-- About this task --
Report each line of the data that contains the string "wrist".

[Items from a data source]
━━━━━━━━━━━━━━━━
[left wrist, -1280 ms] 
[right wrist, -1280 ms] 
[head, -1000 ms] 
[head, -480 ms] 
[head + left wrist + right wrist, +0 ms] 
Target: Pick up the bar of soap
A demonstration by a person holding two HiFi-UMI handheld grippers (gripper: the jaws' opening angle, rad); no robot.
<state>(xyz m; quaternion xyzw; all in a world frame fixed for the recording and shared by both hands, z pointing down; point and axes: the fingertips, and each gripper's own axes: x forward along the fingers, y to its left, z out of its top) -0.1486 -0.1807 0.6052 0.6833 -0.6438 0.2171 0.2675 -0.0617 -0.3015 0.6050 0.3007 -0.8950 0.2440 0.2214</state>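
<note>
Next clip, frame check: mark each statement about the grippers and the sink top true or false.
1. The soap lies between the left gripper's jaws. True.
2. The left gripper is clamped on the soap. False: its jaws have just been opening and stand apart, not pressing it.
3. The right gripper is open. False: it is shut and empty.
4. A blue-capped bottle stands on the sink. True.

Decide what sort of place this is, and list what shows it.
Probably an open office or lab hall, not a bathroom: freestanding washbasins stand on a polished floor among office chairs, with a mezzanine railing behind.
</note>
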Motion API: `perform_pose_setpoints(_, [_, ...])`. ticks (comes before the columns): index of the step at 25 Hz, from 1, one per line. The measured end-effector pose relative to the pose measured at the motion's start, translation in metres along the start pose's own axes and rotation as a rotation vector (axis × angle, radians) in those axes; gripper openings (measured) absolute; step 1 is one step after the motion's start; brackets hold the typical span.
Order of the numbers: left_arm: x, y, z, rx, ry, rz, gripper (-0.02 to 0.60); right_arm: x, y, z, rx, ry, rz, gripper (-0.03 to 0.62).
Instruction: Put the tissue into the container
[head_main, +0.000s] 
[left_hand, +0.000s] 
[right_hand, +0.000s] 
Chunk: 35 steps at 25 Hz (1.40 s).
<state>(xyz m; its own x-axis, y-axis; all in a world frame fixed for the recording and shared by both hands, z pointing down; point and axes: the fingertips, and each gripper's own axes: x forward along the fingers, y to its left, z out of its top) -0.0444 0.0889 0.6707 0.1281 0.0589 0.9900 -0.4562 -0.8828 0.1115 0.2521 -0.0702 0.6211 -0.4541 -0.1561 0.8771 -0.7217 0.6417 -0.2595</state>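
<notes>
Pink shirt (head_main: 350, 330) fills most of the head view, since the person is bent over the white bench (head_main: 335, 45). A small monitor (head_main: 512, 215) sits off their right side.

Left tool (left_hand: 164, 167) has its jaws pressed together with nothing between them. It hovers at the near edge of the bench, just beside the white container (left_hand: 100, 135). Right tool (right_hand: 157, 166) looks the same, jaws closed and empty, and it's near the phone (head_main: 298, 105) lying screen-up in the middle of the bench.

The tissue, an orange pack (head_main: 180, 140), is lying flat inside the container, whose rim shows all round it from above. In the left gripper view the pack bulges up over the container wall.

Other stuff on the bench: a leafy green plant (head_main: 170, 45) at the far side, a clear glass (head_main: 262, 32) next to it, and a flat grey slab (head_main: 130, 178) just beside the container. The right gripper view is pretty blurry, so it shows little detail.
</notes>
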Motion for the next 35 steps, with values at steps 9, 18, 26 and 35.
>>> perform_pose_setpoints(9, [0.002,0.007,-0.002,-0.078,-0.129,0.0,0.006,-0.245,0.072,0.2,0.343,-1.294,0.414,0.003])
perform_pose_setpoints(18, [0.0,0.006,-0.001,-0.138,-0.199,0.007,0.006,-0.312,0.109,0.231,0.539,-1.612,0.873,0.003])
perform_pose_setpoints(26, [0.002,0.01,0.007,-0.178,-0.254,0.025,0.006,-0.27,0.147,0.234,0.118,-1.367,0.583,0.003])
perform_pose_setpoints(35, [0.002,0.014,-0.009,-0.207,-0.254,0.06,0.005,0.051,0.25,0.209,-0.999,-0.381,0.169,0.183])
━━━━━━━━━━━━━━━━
-- The completed task --
[left wrist, -1280 ms] 
[right wrist, -1280 ms] 
[head + left wrist + right wrist, +0 ms] 

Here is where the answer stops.